§ **RECORDS SUPPLIED**
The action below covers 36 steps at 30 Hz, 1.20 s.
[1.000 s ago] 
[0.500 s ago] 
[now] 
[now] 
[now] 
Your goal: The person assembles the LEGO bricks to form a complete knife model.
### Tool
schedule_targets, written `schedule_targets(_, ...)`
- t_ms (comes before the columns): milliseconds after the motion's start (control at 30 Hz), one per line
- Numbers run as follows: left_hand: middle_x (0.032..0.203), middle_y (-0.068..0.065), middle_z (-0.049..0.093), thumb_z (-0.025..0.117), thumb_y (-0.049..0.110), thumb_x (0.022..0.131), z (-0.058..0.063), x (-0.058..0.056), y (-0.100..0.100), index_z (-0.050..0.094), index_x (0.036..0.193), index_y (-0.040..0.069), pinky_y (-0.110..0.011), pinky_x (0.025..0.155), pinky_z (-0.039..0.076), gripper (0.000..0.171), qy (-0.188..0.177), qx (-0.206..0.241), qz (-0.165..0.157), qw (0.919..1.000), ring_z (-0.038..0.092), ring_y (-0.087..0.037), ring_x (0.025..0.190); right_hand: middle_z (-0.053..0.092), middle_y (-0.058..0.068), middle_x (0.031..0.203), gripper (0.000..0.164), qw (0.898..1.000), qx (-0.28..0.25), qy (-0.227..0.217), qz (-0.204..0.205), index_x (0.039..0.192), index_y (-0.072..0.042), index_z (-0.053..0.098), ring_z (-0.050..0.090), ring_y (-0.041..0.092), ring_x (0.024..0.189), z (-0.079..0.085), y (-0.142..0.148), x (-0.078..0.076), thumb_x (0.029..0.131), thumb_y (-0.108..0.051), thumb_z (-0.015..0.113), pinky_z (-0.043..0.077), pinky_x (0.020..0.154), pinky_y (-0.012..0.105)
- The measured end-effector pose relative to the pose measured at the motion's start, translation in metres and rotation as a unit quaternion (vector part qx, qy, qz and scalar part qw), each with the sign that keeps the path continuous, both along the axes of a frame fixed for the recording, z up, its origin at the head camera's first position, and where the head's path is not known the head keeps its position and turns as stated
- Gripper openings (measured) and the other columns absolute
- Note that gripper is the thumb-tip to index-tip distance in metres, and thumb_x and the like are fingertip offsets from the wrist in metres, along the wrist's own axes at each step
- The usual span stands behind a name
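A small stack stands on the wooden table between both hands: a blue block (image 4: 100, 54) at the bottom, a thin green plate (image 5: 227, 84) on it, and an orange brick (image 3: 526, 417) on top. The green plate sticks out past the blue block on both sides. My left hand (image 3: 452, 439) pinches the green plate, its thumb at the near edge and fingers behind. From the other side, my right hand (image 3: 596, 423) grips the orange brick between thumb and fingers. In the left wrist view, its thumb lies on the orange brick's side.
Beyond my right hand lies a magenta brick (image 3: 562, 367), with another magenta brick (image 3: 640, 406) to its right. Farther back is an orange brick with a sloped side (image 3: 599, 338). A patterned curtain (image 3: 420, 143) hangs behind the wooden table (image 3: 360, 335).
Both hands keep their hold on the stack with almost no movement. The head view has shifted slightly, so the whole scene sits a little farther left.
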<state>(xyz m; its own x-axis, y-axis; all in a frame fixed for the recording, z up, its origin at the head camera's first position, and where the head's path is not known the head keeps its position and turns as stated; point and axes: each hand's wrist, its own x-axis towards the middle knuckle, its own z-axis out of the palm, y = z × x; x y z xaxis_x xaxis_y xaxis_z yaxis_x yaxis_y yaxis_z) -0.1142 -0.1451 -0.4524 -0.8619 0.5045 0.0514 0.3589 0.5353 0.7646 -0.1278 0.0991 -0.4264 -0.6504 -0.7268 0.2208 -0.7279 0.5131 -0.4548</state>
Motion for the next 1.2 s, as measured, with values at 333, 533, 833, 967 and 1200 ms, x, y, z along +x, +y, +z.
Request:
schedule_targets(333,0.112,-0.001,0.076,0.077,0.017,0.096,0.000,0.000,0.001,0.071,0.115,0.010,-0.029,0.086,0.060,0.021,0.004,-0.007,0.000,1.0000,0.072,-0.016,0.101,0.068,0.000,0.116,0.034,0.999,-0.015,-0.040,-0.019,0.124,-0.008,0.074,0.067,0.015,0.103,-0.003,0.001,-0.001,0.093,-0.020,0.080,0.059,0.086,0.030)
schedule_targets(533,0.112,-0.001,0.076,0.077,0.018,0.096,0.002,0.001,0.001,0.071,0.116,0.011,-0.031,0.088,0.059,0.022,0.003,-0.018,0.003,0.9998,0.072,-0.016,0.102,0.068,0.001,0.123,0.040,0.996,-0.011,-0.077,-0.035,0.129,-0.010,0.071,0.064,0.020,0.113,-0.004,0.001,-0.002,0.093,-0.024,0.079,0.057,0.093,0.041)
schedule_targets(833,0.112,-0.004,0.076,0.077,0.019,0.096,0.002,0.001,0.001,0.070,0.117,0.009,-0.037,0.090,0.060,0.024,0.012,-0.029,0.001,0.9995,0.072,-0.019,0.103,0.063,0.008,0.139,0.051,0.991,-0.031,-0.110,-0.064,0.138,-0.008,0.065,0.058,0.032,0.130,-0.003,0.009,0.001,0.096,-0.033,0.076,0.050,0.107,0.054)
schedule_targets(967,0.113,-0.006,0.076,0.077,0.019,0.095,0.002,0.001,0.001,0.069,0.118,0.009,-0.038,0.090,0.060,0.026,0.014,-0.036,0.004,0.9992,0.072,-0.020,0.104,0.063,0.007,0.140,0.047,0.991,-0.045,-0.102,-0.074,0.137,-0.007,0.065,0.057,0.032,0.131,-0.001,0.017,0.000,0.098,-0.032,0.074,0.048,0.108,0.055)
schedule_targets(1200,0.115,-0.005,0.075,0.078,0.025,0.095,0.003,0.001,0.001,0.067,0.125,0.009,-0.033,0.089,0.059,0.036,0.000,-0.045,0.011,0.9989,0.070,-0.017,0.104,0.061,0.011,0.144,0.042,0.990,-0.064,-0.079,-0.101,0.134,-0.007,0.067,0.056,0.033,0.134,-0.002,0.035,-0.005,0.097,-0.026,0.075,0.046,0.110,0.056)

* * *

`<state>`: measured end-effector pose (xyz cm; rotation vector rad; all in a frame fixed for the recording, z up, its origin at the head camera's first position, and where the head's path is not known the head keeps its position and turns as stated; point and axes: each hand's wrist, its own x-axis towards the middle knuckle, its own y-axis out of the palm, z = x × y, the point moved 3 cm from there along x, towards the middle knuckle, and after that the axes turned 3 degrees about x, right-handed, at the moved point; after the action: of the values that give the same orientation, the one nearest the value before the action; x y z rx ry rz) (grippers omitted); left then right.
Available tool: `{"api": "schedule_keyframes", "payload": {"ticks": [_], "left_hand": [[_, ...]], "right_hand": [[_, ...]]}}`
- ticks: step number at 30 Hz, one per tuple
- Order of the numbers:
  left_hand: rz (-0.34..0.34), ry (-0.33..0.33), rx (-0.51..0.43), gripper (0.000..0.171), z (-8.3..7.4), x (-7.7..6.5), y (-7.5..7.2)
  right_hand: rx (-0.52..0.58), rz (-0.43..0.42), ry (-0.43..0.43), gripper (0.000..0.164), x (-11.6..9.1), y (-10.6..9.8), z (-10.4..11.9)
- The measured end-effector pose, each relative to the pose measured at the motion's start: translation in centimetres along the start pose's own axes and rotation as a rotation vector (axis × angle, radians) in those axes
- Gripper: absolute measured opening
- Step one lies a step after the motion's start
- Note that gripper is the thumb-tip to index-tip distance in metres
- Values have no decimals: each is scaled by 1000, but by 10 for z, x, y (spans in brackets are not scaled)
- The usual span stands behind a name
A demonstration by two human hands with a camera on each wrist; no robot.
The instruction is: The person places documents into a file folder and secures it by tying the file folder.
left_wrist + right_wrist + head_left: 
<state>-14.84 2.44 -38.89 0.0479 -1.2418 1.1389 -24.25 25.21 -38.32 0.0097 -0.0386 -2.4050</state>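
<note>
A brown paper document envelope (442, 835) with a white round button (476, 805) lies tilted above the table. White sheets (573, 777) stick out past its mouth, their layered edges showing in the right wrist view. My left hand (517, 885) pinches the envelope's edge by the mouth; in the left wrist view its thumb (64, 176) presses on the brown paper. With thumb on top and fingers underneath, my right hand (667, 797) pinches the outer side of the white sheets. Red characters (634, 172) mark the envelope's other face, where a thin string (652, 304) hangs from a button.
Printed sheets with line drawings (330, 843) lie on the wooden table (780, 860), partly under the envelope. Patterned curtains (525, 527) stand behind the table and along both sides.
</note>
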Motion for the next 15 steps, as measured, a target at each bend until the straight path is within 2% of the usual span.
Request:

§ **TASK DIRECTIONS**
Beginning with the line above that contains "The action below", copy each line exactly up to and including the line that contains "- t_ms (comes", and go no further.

§ **TASK RESULT**
The action below covers 36 steps at 30 Hz, 1.20 s.
[1.000 s ago] 
[0.500 s ago] 
[now] 
[now] 
[now] 
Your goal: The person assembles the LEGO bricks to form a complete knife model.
### Tool
schedule_targets, written `schedule_targets(_, ...)`
- t_ms (comes before the columns): milliseconds after the motion's start (control at 30 Hz), one per line

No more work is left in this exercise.